◆ **Aim of the task**:
Only lines that contain the word "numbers" are to be returned from the data below.

◆ **Data excerpt**:

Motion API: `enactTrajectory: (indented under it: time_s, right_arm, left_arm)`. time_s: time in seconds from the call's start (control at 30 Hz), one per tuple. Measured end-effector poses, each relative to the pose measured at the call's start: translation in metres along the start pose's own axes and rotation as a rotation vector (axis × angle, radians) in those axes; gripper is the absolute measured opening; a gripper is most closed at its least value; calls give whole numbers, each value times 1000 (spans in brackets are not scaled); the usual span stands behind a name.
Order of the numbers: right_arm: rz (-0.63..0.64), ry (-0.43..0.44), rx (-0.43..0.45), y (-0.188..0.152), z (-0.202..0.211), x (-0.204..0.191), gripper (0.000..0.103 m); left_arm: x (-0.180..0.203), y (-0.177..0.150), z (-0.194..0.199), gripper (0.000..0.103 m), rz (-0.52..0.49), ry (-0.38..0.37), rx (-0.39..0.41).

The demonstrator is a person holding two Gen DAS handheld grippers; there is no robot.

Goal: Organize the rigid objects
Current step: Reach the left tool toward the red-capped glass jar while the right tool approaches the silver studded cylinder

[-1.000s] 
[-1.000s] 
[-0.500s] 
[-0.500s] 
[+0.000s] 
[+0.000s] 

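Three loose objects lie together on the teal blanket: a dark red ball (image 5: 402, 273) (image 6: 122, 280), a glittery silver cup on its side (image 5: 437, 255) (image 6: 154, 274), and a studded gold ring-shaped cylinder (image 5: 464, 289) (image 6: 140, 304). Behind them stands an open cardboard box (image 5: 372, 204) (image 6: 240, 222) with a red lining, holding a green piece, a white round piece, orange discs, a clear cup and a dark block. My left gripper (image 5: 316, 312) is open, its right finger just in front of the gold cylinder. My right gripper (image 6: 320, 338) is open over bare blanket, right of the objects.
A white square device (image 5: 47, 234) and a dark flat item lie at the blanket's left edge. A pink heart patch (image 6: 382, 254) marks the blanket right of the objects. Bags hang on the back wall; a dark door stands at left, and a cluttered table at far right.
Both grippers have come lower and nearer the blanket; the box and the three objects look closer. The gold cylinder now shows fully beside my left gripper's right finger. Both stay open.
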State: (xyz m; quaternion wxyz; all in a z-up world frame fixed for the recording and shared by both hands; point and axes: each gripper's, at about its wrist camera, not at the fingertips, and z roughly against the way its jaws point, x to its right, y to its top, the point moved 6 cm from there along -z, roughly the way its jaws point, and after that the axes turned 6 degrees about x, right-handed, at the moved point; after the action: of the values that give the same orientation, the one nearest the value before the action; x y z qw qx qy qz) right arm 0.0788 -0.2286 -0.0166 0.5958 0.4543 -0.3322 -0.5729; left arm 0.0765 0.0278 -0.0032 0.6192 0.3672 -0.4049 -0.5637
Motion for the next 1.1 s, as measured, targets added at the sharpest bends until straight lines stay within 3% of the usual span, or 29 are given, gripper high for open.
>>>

◆ **Response to the task**:
Motion API: `enactTrajectory: (indented under it: time_s, right_arm, left_arm)`. time_s: time in seconds from the call's start (control at 30 Hz), one per tuple. Measured end-effector poses, each relative to the pose measured at the call's start: translation in metres along the start pose's own axes and rotation as a rotation vector (axis × angle, radians) in those axes; gripper is the absolute measured opening; a gripper is most closed at its least value; calls give whole numbers, each value times 1000 (spans in brackets are not scaled); the usual span stands behind a name.
Order of the numbers: right_arm: rz (-0.63..0.64), ry (-0.43..0.44), rx (-0.43..0.45), y (-0.188..0.152), z (-0.202..0.211), x (-0.204..0.191), gripper (0.000..0.103 m); left_arm: x (-0.180..0.203), y (-0.177..0.150), z (-0.194..0.199), gripper (0.000..0.103 m), rz (-0.52..0.49), ry (-0.38..0.37), rx (-0.39..0.41).

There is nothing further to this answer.